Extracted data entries
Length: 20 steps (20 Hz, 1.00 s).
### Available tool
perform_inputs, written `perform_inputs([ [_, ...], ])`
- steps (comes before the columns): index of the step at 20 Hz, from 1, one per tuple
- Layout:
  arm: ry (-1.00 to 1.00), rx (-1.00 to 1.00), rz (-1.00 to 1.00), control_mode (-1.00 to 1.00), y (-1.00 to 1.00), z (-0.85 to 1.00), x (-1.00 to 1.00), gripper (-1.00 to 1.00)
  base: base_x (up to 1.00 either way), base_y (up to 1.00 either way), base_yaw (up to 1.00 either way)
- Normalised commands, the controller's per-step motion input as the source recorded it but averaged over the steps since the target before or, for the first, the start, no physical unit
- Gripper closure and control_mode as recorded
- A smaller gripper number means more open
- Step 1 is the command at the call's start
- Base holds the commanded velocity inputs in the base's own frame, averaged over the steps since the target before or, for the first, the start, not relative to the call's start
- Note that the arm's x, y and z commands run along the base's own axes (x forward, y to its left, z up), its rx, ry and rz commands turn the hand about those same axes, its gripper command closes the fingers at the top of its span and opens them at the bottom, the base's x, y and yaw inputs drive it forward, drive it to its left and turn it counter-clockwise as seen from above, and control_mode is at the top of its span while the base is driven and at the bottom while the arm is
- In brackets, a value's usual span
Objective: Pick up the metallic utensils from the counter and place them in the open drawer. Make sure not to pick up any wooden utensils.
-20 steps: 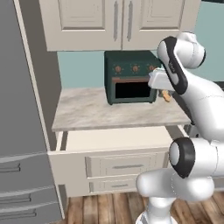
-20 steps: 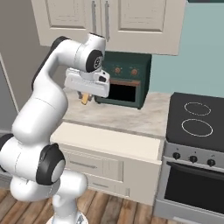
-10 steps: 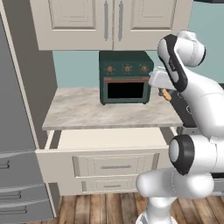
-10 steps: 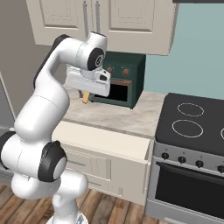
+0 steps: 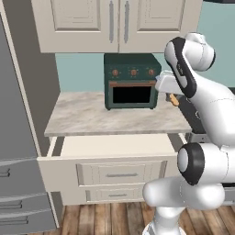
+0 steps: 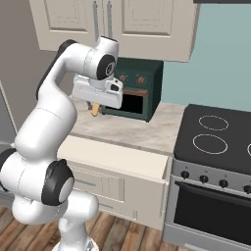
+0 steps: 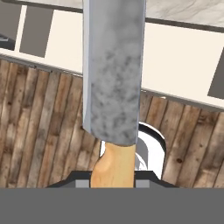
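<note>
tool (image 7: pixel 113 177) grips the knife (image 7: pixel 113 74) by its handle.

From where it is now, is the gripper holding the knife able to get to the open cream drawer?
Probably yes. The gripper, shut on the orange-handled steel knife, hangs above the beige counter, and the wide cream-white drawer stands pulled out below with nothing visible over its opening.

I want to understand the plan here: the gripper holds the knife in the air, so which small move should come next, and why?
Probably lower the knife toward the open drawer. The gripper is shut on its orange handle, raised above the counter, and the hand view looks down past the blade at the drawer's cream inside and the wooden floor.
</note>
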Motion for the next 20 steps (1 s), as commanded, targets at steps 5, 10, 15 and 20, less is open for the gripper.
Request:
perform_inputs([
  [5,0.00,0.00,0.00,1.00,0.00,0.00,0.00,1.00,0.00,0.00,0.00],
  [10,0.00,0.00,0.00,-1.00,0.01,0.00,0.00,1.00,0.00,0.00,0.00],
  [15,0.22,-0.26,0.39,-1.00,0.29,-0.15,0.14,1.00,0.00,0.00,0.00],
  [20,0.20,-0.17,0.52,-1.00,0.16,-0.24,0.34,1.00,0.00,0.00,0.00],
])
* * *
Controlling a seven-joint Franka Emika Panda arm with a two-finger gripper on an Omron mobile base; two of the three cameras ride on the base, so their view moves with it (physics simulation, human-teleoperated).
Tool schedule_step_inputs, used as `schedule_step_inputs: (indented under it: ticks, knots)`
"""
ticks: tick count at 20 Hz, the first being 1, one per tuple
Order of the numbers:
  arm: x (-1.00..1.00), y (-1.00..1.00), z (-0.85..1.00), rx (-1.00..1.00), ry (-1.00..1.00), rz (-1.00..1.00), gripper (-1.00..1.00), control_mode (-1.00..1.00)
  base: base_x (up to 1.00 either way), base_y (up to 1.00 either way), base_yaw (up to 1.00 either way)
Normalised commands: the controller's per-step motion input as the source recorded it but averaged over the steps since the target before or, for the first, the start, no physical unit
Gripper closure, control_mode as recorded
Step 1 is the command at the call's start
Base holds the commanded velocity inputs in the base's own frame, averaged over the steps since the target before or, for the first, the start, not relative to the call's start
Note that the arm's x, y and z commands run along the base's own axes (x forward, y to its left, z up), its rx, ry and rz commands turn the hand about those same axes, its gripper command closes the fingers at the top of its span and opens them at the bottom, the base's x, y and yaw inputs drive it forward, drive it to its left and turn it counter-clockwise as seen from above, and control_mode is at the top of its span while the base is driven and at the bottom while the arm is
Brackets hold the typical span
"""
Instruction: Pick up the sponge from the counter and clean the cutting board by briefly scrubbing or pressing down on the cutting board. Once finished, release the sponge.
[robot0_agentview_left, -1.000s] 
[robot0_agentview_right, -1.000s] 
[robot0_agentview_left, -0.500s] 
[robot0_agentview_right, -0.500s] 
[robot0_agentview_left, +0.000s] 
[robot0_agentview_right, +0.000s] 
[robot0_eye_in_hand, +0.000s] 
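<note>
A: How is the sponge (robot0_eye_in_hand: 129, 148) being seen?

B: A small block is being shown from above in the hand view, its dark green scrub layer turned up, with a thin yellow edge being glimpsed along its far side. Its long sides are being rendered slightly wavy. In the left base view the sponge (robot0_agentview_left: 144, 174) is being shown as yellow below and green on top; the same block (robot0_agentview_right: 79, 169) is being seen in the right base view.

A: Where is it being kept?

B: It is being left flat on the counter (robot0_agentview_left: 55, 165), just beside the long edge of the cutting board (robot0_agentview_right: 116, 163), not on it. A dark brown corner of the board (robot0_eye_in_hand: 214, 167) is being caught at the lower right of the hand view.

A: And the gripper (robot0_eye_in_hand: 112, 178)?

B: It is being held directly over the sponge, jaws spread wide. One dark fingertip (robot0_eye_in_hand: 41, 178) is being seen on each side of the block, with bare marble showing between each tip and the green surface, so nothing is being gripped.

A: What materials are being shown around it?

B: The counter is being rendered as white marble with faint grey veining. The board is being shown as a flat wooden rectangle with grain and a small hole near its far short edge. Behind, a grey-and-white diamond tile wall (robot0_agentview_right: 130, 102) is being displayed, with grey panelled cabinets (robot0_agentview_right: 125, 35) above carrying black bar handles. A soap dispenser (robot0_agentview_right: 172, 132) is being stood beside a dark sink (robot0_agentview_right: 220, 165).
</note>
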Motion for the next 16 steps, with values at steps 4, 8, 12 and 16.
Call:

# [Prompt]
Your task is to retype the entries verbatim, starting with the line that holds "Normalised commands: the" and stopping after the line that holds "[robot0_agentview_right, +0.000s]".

# [Response to the task]
Normalised commands: the controller's per-step motion input as the source recorded it but averaged over the steps since the target before or, for the first, the start, no physical unit
Gripper closure, control_mode as recorded
Step 1 is the command at the call's start
Base holds the commanded velocity inputs in the base's own frame, averaged over the steps since the target before or, for the first, the start, not relative to the call's start
Note that the arm's x, y and z commands run along the base's own axes (x forward, y to its left, z up), its rx, ry and rz commands turn the hand about those same axes, its gripper command closes the fingers at the top of its span and opens them at the bottom, the base's x, y and yaw inputs drive it forward, drive it to its left and turn it counter-clockwise as seen from above, and control_mode is at the top of its span while the base is driven and at the bottom while the arm is
Brackets hold the typical span
"""
Instruction: Pick up the sponge from the counter and clean the cutting board by briefly scrubbing or pressing down on the cutting board. Once finished, release the sponge.
[robot0_agentview_left, -1.000s] 
[robot0_agentview_right, -1.000s] 
[robot0_agentview_left, -0.500s] 
[robot0_agentview_right, -0.500s] 
[robot0_agentview_left, +0.000s] 
[robot0_agentview_right, +0.000s] 

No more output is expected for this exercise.